Submit manuscript...
Journal of
eISSN: 2574-8114

Textile Engineering & Fashion Technology

Review Article Volume 6 Issue 1

Extraction and mix compatibility study of beohmeria fiber with cotton

Lami Amanuel

Department of Textile Engineering, Kombolcha Institute of Technology, Wollo University, Ethiopia

Correspondence: Lami Amanuel, Department of Textile Engineering, Kombolcha Institute of Technology, Wollo University, Ethiopia, Tel 251910621749

Received: April 20, 2019 | Published: February 17, 2020

Citation: Amanuel L. Extraction and mix compatibility study of beohmeria fiber with cotton. J Textile Eng Fashion Technol. 2020;6(1):16-20. DOI: 10.15406/jteft.2020.06.00221

Download PDF

Abstract

The study focuses on the mix compatibility of cotton and bohemeria fiber for the production of yarn. The Bohemeria fiber used for the study was by chemical degumming. By the chemical degumming from 1,500gm decorticated boehmeria 1,370gm of bohemeria fiber extracted which 91.3% fiber yield. The color of the extracted fiber is reddish yellow due to the presence of lignin, pectin, wax and other unwanted materials. To make the color of the extracted fiber compatible to cotton, bleaching using H2O2 was carried out and the converted bleached fiber into staple length by chopping. To facilitate the mixing of the bohemeria and cotton fiber; first Manual opening carried out and Further opening using waste feeder continued to open gently and to form homogeneous mix. In the mix Component ratio of 35% Bohemeria and 63% cotton was used. The mixed fibers were opened to individual fibers on carding. Finally 33Nm yarn is produced on rotor spinning machine. The Yarn has Tenacity of 10.822g/tex, elongation of 5.026% and breaking load 298.9gm.

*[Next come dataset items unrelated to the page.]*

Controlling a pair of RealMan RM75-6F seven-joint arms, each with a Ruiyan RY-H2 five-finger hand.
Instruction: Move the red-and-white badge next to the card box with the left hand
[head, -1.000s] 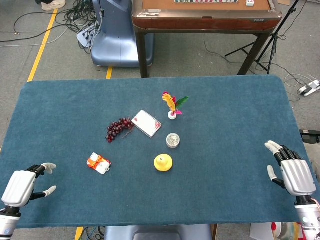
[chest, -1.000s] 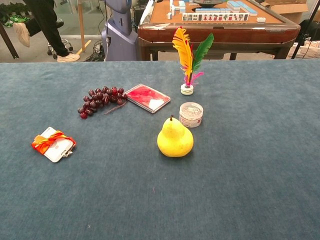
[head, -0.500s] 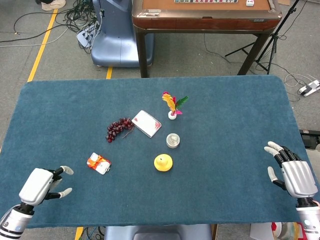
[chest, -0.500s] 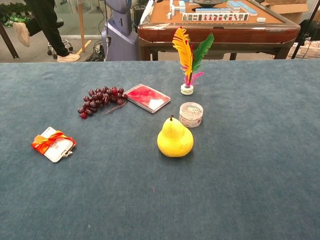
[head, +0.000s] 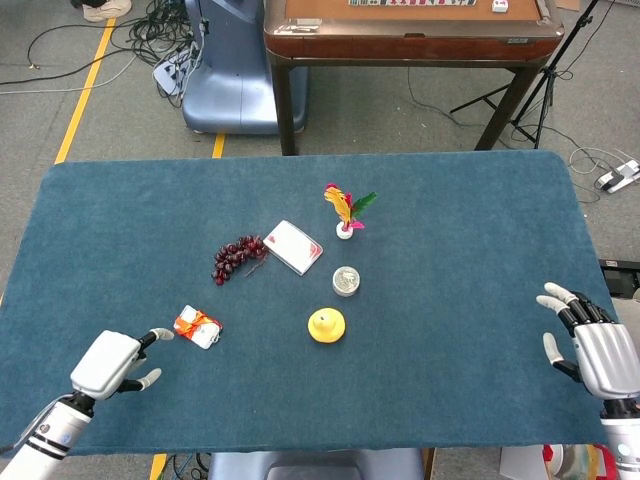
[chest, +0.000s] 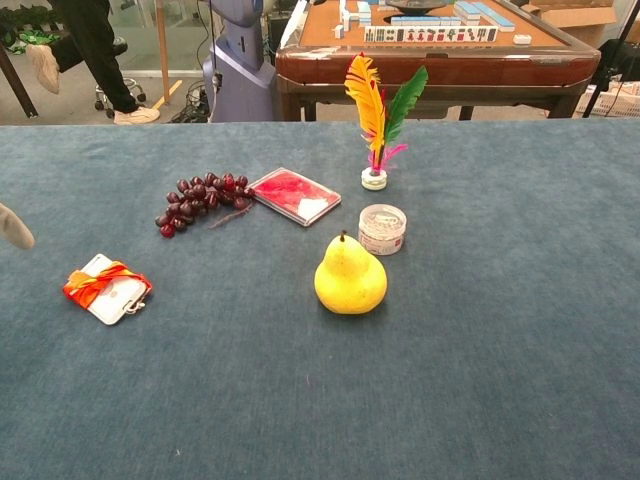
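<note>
Left hand (head: 118, 362) has slid in from the near left corner of the table toward the red-and-white badge (head: 197, 326) over the last second; now its fingertips (head: 162, 334) sit just short of the badge, not touching it. Fingers are spread and it's holding nothing. In the chest view only one pale fingertip (chest: 15, 228) pokes in at the left edge.

So taking the badge as the landmark: it lies flat on the blue table (head: 470, 230), orange ribbon across it, well apart from the card box (head: 293, 246), which sits farther back and to the right. Grapes (head: 236, 257) are between those two, just left of the card box and nearly touching it. Pear (head: 326, 325) stands level with the badge, off to its right. Behind the pear is a small round tin (head: 346, 280), and past that the feather shuttlecock (head: 345, 211) stands upright, just right of the card box.

Right hand (head: 598, 348) is way over on the far side from the badge, at the table's right edge, fingers spread, nothing in it. It's drifted slightly toward the near edge.
</note>
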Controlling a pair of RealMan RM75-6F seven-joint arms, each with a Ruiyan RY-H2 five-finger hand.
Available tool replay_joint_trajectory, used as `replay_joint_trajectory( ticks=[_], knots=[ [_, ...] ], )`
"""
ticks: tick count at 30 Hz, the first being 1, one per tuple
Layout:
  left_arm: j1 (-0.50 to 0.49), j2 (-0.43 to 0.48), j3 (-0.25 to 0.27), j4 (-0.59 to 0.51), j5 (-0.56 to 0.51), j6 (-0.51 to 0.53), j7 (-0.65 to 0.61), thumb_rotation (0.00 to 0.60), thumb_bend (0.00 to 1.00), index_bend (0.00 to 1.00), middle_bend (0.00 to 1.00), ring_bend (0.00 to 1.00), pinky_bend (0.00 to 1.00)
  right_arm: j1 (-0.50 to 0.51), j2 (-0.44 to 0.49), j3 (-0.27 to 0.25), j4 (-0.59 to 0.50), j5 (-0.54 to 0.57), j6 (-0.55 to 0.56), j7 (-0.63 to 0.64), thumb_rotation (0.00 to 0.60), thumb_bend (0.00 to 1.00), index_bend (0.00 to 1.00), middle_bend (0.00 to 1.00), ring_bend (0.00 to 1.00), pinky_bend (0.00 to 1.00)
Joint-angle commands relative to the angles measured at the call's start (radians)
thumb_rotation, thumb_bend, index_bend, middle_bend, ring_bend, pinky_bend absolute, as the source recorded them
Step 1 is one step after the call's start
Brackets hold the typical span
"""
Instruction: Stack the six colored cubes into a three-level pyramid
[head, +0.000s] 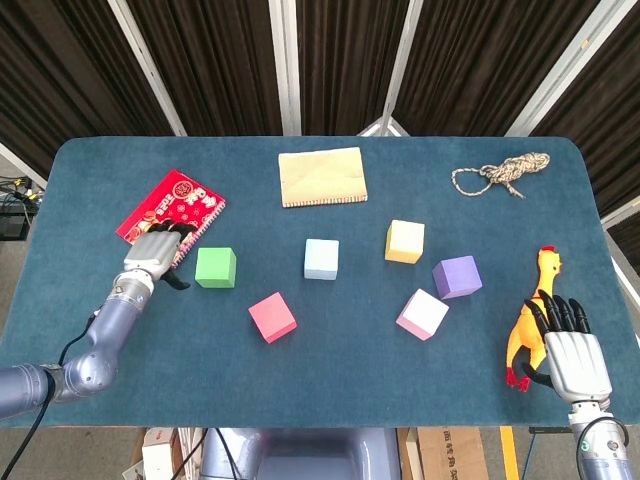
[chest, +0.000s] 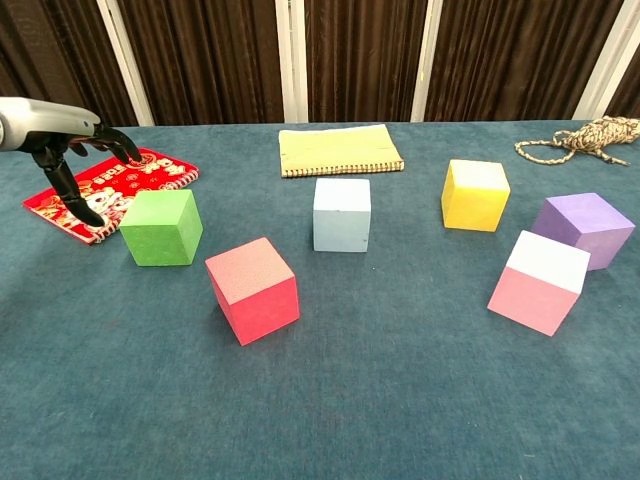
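All 6 cubes lie loose mid-tabletop, so stacking is unstarted. The left hand (head: 157, 255), spread and empty, hovers just beside the green foam cube (head: 215, 267) toward the left edge; next, close around it.

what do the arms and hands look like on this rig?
Both hands, left hand and right hand, have silver-grey backs with black fingers. The left forearm is a rounded silver-grey tube with a thin black cable looping below it. The right arm is mostly out of frame.
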Motion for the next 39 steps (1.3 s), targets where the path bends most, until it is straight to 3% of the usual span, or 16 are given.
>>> replay_joint_trajectory(
  ticks=[1,16,39],
  knots=[
    [-0.01,-0.008,0.002,-0.003,-0.01,-0.001,0.004,0.6,0.12,0.15,0.11,0.02,0.08,0.0,0.0,0.0,-0.003,0.003,-0.001,-0.003,0.6,0.19,0.13,0.05,0.03,0.0],
    [-0.009,-0.118,0.006,0.072,0.04,0.037,-0.026,0.6,0.14,0.16,0.16,0.07,0.16,0.0,0.017,0.0,-0.011,0.011,-0.004,0.019,0.6,0.19,0.13,0.05,0.03,0.0],
    [-0.058,-0.162,-0.004,0.092,-0.059,0.034,0.037,0.6,0.21,0.25,0.2,0.07,0.16,0.005,0.022,0.002,-0.013,0.035,-0.017,0.021,0.6,0.19,0.13,0.05,0.03,0.0]
  ],
)
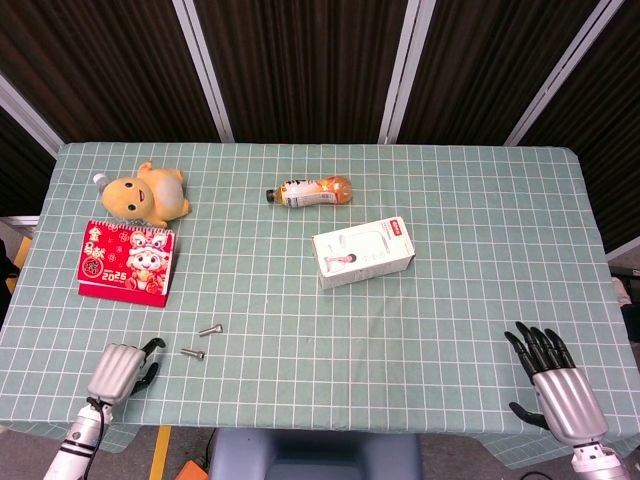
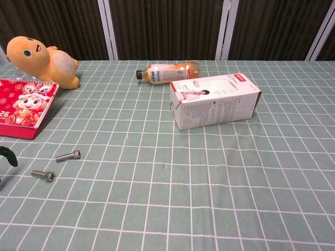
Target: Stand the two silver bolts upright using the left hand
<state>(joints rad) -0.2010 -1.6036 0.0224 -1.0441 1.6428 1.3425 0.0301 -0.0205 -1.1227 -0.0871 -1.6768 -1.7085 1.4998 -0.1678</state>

Keywords: fiber extraction, mix compatibility, yarn characterization

Introduction

In recent decades manufacturing industries; including Textile manufacturing units are reverting back to natural polymers and fibers due to the promulgation of more restrictive regulations concerning environmental protection. Natural cellulosic plant fibers are characterized by their high production, biodegradability, low cost, and high thermo stability.1,2 Boehmeria nivea is a perennial plant with at least three harvests per year. The principal end product of Boehmeria nivea is textile grade fiber, famous for its fine characteristics in textile industries. Boehmeria fiber is harvested three times a year and is used for textile and rope production.2

There is abundant cellulose with some impurities called gum such as hemicellulose, pectin, and wax in Boehmeria. It has been used as a fabric for centuries because of its excellent fiber.3The fibers obtained from the outer part of the stem are one of the strongest and longest fine fabric fibers.4 Other positive attributes of this fiber are resistance to bacteria, insect attack, and mildew, and its strength increases slightly when wet.5 It is also used as a feedstock and mulch, and in the manufacture of bio-ethanol, and medicines.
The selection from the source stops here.